§ **WHAT THE EXERCISE ASKS**
Keep every line in which "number" occurs and drop the rest of the data.

§ **PROVIDED DATA**
-.-.-

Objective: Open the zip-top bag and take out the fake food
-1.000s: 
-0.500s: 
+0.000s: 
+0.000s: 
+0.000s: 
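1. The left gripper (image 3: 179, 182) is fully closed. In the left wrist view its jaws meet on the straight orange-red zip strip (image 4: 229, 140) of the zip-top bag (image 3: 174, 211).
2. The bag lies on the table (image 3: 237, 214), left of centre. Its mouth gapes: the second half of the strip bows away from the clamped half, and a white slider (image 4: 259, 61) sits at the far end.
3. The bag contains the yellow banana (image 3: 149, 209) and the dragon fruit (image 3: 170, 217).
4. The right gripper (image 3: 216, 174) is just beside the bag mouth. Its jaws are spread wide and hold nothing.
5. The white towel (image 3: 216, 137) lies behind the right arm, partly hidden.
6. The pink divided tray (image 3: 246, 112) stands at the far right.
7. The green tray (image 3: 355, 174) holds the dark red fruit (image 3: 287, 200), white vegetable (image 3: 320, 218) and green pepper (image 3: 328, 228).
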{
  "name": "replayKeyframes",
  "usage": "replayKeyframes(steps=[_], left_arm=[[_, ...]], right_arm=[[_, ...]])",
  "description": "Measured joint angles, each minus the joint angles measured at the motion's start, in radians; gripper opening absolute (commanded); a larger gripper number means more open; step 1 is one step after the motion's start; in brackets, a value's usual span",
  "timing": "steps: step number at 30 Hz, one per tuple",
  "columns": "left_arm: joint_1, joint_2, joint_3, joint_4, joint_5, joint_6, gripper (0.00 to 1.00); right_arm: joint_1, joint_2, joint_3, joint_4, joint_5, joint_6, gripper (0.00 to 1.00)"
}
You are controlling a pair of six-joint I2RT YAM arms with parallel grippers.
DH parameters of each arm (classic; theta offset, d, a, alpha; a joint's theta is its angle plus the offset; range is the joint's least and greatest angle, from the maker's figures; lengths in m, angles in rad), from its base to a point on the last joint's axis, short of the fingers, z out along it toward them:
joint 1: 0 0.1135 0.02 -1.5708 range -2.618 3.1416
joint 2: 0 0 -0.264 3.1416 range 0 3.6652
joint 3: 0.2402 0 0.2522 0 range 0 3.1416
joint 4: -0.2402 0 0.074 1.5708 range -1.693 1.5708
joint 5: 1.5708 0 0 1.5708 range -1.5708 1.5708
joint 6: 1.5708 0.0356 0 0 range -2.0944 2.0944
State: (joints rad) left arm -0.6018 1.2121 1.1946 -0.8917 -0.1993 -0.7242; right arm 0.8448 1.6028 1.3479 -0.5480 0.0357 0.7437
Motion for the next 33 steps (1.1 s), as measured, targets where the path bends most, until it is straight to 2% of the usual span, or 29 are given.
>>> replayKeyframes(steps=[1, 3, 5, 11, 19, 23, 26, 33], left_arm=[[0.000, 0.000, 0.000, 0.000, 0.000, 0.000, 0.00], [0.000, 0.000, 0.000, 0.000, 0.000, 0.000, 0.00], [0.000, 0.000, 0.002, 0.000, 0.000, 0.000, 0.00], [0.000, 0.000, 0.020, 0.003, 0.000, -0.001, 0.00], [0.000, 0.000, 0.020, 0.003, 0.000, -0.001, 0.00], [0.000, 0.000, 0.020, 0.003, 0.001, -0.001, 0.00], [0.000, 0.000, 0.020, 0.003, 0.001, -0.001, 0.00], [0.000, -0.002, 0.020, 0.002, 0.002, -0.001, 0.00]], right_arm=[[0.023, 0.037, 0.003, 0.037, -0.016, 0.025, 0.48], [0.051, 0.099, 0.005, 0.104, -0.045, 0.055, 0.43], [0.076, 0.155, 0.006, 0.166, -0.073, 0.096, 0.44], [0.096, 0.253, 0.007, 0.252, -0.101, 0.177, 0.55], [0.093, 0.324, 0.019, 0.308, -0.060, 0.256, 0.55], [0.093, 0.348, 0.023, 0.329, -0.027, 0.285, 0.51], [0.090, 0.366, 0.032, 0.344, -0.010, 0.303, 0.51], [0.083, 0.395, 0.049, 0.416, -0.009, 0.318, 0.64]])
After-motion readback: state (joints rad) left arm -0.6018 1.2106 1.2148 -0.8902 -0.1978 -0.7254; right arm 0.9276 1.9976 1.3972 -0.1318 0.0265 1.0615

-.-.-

§ **EXERCISE OUTPUT**
  "description": "Measured joint angles, each minus the joint angles measured at the motion's start, in radians; gripper opening absolute (commanded); a larger gripper number means more open; step 1 is one step after the motion's start; in brackets, a value's usual span",
  "timing": "steps: step number at 30 Hz, one per tuple",

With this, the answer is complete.